## PROBLEM DESCRIPTION
From the entries below, please output exactly the lines starting at the one containing "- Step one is" and ending at the one containing "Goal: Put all", both included.

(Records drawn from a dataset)
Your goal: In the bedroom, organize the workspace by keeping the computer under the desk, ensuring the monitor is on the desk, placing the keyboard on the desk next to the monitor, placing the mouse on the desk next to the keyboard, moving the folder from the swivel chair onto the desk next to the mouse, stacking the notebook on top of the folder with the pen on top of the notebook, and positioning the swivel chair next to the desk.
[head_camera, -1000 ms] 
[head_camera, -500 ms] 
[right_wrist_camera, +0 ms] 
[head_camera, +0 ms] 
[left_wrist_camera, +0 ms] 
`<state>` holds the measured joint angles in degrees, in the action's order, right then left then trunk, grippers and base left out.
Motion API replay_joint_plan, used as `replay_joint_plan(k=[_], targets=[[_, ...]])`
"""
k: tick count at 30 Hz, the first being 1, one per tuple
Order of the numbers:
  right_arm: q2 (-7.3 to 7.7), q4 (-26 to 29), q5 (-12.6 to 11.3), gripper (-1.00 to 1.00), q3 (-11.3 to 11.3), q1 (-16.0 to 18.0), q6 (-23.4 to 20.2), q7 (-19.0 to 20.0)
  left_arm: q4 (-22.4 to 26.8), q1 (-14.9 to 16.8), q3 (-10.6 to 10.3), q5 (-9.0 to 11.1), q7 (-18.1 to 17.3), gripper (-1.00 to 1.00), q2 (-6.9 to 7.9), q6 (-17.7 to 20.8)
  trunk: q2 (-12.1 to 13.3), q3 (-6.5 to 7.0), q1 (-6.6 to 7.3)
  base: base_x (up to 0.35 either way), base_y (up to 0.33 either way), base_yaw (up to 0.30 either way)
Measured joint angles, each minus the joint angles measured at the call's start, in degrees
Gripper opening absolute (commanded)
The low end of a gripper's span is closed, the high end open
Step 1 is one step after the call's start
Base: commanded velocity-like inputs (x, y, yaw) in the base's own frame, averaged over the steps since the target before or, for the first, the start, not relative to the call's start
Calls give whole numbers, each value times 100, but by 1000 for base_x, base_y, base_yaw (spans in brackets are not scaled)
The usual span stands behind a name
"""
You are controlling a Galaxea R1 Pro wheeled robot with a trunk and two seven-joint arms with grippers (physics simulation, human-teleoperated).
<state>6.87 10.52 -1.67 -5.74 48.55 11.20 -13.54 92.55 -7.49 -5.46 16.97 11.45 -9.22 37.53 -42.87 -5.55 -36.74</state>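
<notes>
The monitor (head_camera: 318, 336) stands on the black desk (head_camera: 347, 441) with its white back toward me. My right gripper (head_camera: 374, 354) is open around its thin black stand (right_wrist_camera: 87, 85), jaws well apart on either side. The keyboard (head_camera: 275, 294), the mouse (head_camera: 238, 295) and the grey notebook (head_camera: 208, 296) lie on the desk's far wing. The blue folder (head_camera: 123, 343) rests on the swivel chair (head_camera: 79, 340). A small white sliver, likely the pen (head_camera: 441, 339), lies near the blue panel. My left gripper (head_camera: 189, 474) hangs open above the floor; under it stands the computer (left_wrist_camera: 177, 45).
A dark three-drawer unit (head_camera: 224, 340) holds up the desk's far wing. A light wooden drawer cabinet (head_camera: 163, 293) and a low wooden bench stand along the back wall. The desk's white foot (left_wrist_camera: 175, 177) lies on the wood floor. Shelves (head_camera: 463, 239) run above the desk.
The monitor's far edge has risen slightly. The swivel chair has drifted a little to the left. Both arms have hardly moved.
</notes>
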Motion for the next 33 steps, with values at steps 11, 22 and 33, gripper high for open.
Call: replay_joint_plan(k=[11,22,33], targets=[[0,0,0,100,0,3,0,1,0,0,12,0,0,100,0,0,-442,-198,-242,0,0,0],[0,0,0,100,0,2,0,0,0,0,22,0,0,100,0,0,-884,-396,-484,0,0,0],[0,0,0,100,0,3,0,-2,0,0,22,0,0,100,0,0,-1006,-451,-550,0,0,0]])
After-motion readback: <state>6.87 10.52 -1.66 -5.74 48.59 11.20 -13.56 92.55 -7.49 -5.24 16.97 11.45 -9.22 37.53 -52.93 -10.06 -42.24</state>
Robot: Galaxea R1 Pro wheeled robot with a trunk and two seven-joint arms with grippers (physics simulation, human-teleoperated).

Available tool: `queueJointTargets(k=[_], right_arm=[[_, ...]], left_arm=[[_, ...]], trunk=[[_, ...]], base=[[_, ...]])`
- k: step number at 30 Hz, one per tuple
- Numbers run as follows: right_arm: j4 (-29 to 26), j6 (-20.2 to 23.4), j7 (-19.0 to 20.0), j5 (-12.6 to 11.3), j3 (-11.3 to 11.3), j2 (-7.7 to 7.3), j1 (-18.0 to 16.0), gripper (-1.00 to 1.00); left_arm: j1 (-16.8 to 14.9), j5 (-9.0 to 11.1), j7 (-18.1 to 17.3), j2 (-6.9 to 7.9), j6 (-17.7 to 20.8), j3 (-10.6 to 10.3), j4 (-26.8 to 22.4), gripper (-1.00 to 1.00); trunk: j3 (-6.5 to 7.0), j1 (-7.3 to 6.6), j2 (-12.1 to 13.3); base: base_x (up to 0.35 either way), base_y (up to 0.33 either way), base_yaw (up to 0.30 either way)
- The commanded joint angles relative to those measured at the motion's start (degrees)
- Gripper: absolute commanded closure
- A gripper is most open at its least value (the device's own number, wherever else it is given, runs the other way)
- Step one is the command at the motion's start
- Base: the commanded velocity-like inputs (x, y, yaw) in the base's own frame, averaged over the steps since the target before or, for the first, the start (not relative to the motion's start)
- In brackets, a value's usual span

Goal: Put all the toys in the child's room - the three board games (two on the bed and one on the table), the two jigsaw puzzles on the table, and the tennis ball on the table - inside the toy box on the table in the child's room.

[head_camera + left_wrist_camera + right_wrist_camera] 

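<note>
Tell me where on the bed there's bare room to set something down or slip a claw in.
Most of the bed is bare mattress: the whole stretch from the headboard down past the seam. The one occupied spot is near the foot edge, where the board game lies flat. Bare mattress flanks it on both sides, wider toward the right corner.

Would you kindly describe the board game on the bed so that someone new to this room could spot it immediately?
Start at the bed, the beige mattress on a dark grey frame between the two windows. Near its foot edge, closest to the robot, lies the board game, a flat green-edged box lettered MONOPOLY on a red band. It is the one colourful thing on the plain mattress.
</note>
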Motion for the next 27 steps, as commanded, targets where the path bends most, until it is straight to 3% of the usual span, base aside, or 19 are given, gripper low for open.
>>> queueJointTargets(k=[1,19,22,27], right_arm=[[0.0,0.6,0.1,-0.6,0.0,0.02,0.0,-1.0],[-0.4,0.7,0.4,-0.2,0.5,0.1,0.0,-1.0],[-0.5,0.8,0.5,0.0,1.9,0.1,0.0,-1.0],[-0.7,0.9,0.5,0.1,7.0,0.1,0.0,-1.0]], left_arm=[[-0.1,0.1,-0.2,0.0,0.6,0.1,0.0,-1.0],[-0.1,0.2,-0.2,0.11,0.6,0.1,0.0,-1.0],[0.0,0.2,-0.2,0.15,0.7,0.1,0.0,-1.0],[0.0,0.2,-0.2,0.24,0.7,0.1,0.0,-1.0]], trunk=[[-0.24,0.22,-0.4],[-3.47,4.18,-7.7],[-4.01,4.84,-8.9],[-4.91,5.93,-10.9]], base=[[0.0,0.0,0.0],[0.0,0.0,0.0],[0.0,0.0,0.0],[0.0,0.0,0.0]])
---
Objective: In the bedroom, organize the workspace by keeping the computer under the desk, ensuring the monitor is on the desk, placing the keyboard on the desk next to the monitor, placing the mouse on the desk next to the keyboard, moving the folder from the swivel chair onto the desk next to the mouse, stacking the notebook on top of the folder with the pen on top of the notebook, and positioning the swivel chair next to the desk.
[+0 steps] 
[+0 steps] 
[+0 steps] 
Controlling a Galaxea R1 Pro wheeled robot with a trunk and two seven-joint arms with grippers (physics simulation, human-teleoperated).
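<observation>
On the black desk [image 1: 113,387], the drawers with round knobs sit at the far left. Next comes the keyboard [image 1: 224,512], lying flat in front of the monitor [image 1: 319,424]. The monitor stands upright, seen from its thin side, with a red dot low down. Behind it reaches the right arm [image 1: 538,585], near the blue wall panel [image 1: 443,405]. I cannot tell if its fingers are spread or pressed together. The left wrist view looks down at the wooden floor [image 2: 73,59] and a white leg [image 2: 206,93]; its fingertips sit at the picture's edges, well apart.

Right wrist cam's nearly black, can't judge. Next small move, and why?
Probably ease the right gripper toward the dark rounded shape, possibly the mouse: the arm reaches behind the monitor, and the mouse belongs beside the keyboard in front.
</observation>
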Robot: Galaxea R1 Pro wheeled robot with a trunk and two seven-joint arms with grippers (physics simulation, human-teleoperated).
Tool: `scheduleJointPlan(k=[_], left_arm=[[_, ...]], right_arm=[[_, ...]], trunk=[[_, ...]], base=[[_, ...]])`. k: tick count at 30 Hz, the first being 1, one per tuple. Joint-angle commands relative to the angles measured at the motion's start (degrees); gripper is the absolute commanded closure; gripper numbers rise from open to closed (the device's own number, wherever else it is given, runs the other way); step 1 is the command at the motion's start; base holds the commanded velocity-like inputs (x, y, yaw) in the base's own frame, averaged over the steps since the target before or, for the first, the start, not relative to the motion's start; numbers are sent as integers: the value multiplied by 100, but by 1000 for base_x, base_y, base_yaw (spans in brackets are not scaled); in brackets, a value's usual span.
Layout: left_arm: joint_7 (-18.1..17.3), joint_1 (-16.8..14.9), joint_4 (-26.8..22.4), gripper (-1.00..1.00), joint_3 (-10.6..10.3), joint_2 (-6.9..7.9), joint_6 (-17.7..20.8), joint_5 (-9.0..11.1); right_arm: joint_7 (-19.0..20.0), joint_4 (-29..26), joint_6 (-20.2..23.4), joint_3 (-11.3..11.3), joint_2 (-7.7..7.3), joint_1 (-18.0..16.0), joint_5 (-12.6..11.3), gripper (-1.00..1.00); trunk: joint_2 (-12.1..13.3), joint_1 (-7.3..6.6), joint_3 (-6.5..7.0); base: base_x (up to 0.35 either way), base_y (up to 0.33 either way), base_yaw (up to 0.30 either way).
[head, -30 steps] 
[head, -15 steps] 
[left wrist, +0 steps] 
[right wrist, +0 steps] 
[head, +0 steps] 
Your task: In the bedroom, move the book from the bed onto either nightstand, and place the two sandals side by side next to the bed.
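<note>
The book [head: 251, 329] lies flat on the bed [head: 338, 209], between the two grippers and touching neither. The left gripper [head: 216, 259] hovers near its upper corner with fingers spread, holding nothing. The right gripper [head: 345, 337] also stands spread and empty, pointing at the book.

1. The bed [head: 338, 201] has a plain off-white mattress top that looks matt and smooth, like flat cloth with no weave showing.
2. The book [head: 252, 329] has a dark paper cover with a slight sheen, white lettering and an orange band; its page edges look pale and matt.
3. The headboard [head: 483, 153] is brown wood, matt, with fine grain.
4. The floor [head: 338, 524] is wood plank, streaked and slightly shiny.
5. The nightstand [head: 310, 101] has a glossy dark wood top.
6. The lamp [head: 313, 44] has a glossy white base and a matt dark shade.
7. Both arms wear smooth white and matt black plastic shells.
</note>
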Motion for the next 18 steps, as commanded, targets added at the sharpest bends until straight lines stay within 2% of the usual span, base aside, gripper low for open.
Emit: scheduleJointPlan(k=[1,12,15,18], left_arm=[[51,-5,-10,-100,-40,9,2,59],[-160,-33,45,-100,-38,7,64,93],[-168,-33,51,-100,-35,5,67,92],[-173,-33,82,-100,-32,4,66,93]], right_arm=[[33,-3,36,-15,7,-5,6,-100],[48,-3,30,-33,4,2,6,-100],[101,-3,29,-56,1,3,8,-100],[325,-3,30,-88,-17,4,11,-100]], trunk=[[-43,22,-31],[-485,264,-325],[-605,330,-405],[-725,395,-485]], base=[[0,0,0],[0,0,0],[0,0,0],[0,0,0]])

## RESPONSE FOR THIS EXERCISE
- Step one is the command at the motion's start
- Base: the commanded velocity-like inputs (x, y, yaw) in the base's own frame, averaged over the steps since the target before or, for the first, the start (not relative to the motion's start)
- In brackets, a value's usual span

Goal: Put all the toys in the child's room - the three board games (two on the bed and one on the table), the two jigsaw puzzles on the table, and the tennis ball on the table - inside the toy box on the table in the child's room.

Further output is not needed for this exercise.